WHAT THE EXERCISE ASKS —
What is wanted is every line below from the one with "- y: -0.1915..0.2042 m" up to and including the one with "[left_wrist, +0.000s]", retyped exactly, pictures excluded, nothing else.
-- -- --
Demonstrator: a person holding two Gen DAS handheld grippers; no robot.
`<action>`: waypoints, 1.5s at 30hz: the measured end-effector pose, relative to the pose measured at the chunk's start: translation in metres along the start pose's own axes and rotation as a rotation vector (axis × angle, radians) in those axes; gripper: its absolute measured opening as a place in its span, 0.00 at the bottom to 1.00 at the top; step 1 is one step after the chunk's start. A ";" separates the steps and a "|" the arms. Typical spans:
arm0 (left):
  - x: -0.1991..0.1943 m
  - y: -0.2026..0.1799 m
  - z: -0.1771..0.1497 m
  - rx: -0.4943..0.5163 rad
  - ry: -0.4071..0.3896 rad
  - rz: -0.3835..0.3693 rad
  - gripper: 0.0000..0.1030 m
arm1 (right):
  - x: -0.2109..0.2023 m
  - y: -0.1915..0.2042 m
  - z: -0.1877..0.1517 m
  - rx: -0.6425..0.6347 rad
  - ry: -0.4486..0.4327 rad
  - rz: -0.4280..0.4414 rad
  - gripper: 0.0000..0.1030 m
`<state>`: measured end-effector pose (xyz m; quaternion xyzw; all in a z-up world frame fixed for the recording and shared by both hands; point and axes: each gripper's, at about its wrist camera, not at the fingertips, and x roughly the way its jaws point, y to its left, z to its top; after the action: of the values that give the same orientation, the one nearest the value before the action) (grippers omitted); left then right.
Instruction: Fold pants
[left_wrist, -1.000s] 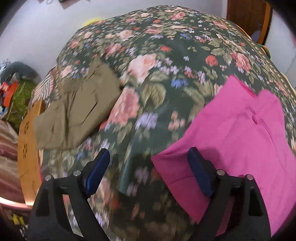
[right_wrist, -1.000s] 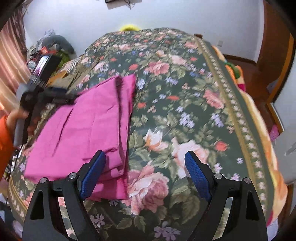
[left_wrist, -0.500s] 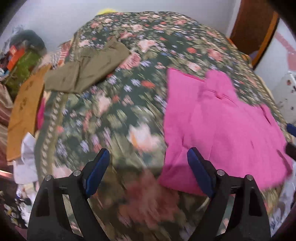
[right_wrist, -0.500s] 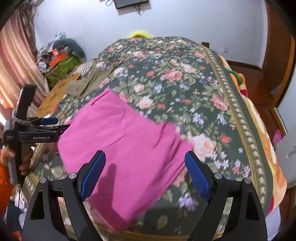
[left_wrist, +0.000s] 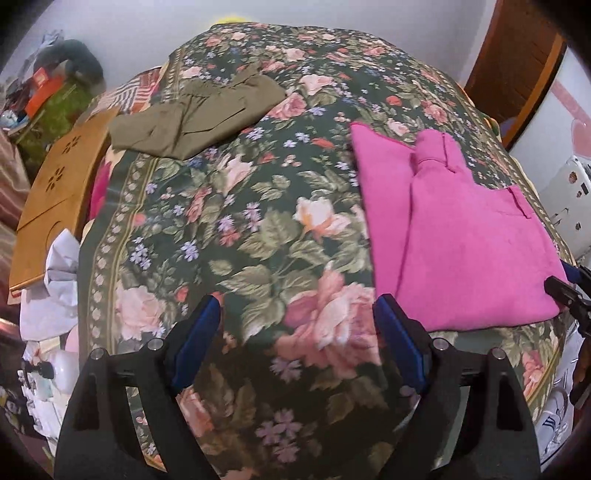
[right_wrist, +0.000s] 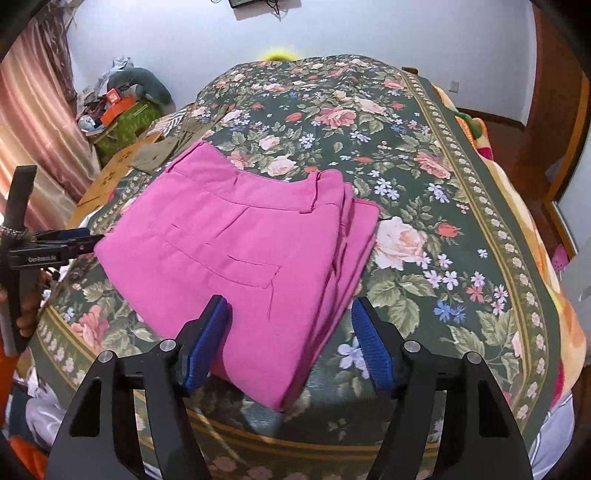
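Note:
Pink pants (right_wrist: 251, 251) lie folded in a stack on the floral bedspread (right_wrist: 424, 177), waistband and back pocket on top. They also show at the right of the left wrist view (left_wrist: 461, 236). My right gripper (right_wrist: 291, 338) is open and empty, just above the near edge of the pants. My left gripper (left_wrist: 295, 343) is open and empty over bare bedspread (left_wrist: 240, 240), left of the pants. The left gripper also shows at the left edge of the right wrist view (right_wrist: 70, 240).
Folded olive-brown pants (left_wrist: 195, 118) lie at the far left of the bed. A wooden board (left_wrist: 55, 192) and white cloth (left_wrist: 51, 280) sit off the bed's left edge. Clutter (right_wrist: 118, 107) is piled by the curtain. A wooden door (left_wrist: 517, 62) stands at the right.
Both grippers pulled back toward the near edge of the bed. The pink pants went from being shifted to lying still and folded.

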<state>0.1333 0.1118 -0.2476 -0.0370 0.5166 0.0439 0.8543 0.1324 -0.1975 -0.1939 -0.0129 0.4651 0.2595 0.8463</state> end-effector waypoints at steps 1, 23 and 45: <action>0.001 0.001 0.000 0.000 0.004 0.003 0.84 | 0.001 -0.002 0.001 -0.002 -0.003 -0.006 0.63; 0.039 -0.071 0.083 0.138 0.062 -0.192 0.84 | 0.033 -0.053 0.051 0.079 0.067 -0.004 0.63; 0.042 -0.080 0.090 0.107 0.023 -0.298 0.17 | 0.043 -0.051 0.075 0.109 0.003 0.082 0.12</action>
<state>0.2412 0.0440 -0.2419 -0.0682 0.5169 -0.1112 0.8460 0.2330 -0.2036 -0.1970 0.0518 0.4799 0.2685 0.8336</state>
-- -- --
REPLY TO THE TASK —
  - y: -0.1915..0.2042 m
  - z: -0.1877..0.1517 m
  - rx: -0.6425..0.6347 rad
  - ry: -0.4486..0.4327 rad
  - rz: -0.4280..0.4414 rad
  - gripper: 0.0000..0.1030 m
`<state>`: measured end-effector pose (xyz m; quaternion xyzw; all in a z-up world frame fixed for the recording and shared by both hands; point and axes: each gripper's, at about its wrist camera, not at the fingertips, and x roughly the way its jaws point, y to its left, z to its top; after the action: of the values that give the same orientation, the one nearest the value before the action) (grippers omitted); left then right.
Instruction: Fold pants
[left_wrist, -1.000s] 
[right_wrist, -1.000s] 
[left_wrist, -0.500s] 
[right_wrist, -0.500s] 
[left_wrist, +0.000s] 

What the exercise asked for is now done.